All the tributaries who participated in the 4:30 p.m. Hunger Games Escape Room at Cherry Hills Library were eliminated from the game on Monday.
Tributaries had to work together (or against each other) to unlock boxes and bags with clues to help escape and become Hunger Games victors. Each tributary had two lives, or green dots, that if taken meant they were eliminated and would have to watch from the sidelines.
Several tributaries lost one life throughout the hour-long game, but in the end, nobody could open the last bag to help them escape, and all joined the fallen.

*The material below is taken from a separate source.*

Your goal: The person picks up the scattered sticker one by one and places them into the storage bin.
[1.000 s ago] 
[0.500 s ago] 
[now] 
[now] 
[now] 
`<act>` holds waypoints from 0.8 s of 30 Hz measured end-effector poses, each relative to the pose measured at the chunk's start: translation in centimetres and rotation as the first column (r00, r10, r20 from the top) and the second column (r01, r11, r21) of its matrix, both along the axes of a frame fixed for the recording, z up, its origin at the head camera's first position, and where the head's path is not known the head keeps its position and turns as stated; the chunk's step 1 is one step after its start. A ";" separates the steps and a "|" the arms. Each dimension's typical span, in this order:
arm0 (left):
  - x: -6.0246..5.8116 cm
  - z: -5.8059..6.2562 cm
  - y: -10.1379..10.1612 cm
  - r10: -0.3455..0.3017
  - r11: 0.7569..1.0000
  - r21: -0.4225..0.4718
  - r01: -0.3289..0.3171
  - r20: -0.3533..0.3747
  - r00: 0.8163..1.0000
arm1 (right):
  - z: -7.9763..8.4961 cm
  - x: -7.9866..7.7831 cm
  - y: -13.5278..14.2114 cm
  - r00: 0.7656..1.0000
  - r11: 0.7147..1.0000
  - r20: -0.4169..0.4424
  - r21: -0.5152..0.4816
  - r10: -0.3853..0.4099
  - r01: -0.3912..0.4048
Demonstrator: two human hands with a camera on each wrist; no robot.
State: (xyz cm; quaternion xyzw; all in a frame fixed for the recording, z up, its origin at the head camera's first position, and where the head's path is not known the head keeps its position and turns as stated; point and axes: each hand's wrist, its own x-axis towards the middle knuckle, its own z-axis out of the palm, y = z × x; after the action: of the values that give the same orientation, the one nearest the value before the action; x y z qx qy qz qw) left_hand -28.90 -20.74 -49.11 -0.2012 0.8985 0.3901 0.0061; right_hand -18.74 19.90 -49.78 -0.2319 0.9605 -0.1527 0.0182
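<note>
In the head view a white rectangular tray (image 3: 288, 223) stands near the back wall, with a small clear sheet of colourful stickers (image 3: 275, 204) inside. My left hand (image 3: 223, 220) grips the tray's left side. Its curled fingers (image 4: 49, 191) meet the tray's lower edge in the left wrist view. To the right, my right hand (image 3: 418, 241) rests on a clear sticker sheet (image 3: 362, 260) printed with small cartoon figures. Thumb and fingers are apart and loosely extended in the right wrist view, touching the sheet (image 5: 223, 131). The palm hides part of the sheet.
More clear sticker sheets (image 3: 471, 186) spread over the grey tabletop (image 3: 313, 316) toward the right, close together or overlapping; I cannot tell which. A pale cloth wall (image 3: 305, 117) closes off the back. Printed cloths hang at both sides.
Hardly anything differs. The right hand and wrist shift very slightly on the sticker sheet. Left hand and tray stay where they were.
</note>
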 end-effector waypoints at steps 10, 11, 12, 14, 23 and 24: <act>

The escape room is a cross between a mini–Meow Wolf and a George Orwell exhibit, with hidden clues scattered among the dystopian artwork and props that participants had to find by unraveling secret messages and solving various puzzles.
Library paraprofessional Claire Gutierrez oversaw the games and monitored tributaries’ activities. She provided additional hints and made sure keys and locks were returned to her. She said Cherry Hills hosts an escape room about once every three months, but the Hunger Games was postponed a month because of unforeseen circumstances.
“I do all the escape rooms here at Cherry Hills,” Gutierrez said. “I just come up with different themes each time. And you know, Harry Potter was really, extremely popular. I’ve done Alice in Wonderland as well. And actually, a coworker was just like, ‘You should do Hunger Games and have them all kill each other,’ kind of like joking. And I was like, ‘You know what? I’m going to run with that.’”
When asked which escape room was the hardest, Gutierrez said, “I think this one because it has that elimination factor on top of it. I’ve never been to an escape room like that or seen one. So, having that added into the escape room was a little bit of a challenge. So, this is the first time doing that. I’m kind of seeing how it plays out. So far, it’s been so-so. Trying to kind of work out the kinks and everything, but I think it’s pretty good so far.”
Gutierrez said there are several benefits to partaking in an escape room. “You know, escape rooms are team building. That’s the big part of doing escape rooms for kids, teens, adults. And I get a big thrill out of it myself. I love puzzles and so I just want to share that with as many people as I can,” she said.
As of Monday evening, 12 seats were still available for the 4:30-5:30 p.m. Hunger Games Escape Room for Tuesday, Dec. 20. There were only three seats available for the 6:30-7:30 p.m. slot.
The next escape room at Cherry Hills Library will be sometime in February. Gutierrez said the room will be called Escape the Plane and that it’s not related to any book like the Hunger Games.
Anyone interested in joining the next escape room can register on the Cherry Hills Library website when it is listed on the calendar of events. Registration is on a first-come, first-serve basis and is limited to 12 seats.